● **The task**: Search the entries for the word "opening". Copy every line that holds it.
......
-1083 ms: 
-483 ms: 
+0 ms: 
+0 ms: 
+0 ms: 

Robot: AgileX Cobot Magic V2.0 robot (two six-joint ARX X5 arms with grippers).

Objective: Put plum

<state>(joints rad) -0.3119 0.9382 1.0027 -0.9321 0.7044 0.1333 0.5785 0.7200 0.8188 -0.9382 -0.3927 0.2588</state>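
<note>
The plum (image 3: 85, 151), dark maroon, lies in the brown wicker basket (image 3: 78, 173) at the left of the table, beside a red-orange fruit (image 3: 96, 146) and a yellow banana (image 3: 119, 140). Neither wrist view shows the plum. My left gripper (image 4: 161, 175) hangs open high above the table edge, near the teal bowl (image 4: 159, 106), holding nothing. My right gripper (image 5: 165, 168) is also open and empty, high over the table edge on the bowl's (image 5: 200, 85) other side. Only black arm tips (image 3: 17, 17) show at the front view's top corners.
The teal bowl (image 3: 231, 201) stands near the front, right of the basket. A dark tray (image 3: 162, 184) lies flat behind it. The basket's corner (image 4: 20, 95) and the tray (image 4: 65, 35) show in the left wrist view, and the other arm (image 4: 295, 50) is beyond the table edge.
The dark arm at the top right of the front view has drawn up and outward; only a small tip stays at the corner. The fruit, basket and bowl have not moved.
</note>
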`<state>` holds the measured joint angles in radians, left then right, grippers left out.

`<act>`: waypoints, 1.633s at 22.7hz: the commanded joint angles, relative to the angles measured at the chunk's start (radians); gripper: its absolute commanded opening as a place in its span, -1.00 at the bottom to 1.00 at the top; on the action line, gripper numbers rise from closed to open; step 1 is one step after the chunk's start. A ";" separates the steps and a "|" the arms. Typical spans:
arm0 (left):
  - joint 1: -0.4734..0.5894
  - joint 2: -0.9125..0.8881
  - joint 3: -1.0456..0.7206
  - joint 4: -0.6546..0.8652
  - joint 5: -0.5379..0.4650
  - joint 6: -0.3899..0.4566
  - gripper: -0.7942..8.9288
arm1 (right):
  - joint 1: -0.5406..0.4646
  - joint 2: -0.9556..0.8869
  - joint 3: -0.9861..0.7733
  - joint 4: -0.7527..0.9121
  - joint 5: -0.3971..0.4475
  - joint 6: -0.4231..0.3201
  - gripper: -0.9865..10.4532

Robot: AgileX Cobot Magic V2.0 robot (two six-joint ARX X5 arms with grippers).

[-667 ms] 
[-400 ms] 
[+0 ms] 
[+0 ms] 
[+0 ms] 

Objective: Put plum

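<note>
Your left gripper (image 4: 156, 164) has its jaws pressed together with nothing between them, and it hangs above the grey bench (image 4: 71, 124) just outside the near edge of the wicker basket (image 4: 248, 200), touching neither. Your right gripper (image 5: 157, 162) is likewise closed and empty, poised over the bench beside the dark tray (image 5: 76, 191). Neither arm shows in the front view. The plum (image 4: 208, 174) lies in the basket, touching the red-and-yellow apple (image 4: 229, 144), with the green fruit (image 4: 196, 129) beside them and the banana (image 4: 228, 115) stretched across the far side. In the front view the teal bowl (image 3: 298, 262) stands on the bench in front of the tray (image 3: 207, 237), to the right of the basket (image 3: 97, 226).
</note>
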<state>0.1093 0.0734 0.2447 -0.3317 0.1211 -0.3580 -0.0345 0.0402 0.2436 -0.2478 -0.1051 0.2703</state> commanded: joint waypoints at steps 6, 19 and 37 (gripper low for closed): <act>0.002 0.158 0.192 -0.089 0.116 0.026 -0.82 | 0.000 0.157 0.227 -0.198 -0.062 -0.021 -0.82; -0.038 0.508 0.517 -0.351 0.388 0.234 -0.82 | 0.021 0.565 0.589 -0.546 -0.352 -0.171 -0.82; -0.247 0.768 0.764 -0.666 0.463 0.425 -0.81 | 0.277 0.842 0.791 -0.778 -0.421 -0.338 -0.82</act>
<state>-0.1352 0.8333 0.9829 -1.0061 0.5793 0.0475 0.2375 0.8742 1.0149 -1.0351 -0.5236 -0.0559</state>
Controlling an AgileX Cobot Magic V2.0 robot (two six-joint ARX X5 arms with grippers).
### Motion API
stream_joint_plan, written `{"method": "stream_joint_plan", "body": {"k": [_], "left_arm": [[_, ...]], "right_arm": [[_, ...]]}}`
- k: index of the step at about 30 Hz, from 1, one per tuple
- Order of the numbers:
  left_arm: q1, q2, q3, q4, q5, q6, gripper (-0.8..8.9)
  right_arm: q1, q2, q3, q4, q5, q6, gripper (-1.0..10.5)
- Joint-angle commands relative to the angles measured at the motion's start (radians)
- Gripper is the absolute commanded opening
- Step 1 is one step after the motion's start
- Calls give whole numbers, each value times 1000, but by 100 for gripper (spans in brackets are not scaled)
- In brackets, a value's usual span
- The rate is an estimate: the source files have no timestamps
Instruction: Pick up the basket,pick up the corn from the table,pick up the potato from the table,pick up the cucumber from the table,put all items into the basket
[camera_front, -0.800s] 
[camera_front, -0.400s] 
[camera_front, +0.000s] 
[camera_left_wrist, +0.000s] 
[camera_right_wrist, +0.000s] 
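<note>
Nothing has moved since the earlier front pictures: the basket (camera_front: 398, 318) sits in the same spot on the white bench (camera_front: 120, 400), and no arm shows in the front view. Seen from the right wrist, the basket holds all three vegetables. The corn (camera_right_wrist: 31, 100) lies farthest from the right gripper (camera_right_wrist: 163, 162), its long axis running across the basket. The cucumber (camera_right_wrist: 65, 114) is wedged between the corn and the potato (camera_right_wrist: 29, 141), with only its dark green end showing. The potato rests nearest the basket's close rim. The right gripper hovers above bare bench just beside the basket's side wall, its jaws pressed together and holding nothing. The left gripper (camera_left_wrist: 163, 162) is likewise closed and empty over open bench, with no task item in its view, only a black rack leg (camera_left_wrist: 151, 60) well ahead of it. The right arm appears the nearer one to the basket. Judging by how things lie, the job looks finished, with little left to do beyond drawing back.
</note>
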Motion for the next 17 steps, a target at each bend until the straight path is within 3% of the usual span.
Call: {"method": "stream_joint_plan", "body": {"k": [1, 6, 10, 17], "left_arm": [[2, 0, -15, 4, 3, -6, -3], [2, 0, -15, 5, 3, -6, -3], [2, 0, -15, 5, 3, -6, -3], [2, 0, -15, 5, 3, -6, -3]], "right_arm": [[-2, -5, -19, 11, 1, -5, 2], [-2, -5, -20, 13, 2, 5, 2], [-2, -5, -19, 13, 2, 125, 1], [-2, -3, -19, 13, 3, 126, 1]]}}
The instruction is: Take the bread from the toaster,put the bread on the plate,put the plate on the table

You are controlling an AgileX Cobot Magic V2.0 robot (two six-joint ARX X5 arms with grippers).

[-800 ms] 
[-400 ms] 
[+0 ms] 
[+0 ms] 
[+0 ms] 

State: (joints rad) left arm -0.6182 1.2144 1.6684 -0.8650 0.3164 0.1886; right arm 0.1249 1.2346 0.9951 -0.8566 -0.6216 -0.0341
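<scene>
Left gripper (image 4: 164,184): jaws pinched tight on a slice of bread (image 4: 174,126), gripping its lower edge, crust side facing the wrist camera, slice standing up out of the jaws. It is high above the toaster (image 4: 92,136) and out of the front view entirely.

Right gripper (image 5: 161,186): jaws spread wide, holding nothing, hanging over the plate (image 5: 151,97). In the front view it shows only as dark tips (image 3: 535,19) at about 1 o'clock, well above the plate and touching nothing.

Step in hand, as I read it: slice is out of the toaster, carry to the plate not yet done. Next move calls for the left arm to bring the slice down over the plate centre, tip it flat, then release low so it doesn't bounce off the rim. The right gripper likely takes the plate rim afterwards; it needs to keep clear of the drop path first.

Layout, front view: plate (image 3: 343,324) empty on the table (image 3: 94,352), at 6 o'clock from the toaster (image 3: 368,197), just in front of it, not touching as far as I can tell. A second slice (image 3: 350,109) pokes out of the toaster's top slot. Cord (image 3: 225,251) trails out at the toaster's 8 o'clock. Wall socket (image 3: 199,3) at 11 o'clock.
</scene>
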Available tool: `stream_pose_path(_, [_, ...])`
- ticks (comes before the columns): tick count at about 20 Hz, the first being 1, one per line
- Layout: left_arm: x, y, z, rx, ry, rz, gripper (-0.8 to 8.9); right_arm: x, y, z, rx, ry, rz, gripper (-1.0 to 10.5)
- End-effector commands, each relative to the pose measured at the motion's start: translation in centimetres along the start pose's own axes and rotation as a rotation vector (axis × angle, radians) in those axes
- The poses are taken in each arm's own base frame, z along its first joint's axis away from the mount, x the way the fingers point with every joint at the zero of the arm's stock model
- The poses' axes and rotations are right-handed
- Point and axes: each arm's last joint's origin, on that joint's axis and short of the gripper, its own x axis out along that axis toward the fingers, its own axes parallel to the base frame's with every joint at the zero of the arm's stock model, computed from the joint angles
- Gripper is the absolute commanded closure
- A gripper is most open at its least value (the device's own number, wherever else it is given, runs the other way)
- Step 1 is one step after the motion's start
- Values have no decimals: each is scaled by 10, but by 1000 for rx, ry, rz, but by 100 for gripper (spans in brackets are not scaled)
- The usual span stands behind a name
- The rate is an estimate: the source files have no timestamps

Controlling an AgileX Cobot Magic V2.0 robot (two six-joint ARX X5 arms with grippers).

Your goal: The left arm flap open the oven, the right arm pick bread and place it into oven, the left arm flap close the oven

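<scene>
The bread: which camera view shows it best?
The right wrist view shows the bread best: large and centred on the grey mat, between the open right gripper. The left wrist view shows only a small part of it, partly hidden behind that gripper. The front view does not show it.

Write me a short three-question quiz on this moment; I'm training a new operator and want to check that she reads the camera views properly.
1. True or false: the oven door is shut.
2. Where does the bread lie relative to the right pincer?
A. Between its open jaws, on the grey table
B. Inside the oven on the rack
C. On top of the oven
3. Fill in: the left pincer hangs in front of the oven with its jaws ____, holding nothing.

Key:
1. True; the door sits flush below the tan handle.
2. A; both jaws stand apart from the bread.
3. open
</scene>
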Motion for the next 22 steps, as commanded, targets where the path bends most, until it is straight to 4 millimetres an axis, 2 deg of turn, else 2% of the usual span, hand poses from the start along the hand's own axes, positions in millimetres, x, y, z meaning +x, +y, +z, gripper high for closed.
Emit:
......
● **Solution below**:
`<act>`: waypoints, 1.633s at 22.7hz: the commanded joint angles, relative to the angles measured at the chunk's start (radians); gripper: its absolute commanded opening as a place in its span, -1.00 at the bottom to 1.00 at the top; on the action line, gripper numbers rise from closed to open; step 1 is one step after the chunk's start. A ";" separates the steps and a "|" the arms. Typical spans:
- Gripper is the absolute commanded opening

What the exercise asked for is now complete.